> _WHAT IS REQUIRED_: Print, exactly and completely, every entry in the data.

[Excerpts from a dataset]
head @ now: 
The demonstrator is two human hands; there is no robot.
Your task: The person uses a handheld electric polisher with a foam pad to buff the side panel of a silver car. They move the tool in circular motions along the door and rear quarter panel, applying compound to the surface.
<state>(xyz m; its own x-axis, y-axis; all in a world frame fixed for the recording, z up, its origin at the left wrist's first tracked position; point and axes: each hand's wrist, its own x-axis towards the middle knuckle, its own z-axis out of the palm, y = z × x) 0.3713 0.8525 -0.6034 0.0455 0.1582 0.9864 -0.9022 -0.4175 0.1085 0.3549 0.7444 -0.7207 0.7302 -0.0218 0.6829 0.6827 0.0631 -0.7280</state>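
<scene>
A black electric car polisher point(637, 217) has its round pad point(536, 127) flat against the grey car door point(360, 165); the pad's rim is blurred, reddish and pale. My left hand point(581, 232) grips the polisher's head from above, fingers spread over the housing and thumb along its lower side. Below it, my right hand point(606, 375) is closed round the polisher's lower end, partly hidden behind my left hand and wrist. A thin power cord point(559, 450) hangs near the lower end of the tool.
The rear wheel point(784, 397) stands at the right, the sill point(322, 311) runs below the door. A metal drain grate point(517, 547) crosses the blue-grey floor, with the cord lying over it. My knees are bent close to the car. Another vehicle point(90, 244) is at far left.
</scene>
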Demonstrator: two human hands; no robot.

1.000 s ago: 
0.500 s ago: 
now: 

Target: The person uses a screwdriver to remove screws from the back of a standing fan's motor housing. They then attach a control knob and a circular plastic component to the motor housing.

> _SOLUTION TO THE EXERCISE_:
head @ now: 
The demonstrator is two human hands; there is no robot.
Your task: The person uses a handheld electric polisher with a foam pad to buff the side panel of a silver car. They move the tool in circular motions along the door and rear quarter panel, applying compound to the surface.
<state>(xyz m; its own x-axis, y-axis; all in a world frame fixed for the recording, z up, its origin at the left wrist's first tracked position; point and axes: each hand's wrist, its own x-axis towards the middle knuckle, its own z-axis out of the palm, y = z × x) 0.3713 0.8525 -0.6034 0.0455 0.1582 0.9864 -0.9022 -0.4175 0.1085 0.3549 0.7444 -0.7207 0.7302 -0.0218 0.6829 0.6827 0.0631 -0.7280</state>
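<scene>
A black electric car polisher point(637, 217) has its round pad point(536, 127) flat against the grey car door point(360, 165); the pad's rim is blurred, reddish and pale. My left hand point(581, 232) grips the polisher's head from above, fingers spread over the housing and thumb along its lower side. Below it, my right hand point(606, 375) is closed round the polisher's lower end, partly hidden behind my left hand and wrist. A thin power cord point(559, 450) hangs near the lower end of the tool.
The rear wheel point(784, 397) stands at the right, the sill point(322, 311) runs below the door. A metal drain grate point(517, 547) crosses the blue-grey floor, with the cord lying over it. My knees are bent close to the car. Another vehicle point(90, 244) is at far left.
</scene>
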Demonstrator: two human hands; no robot.

1.000 s ago: 
0.500 s ago: 
now: 

Target: The person uses a screwdriver to remove screws from the back of a standing fan's motor housing. They then attach a control knob and a circular plastic component to the motor housing.

The output given here is complete.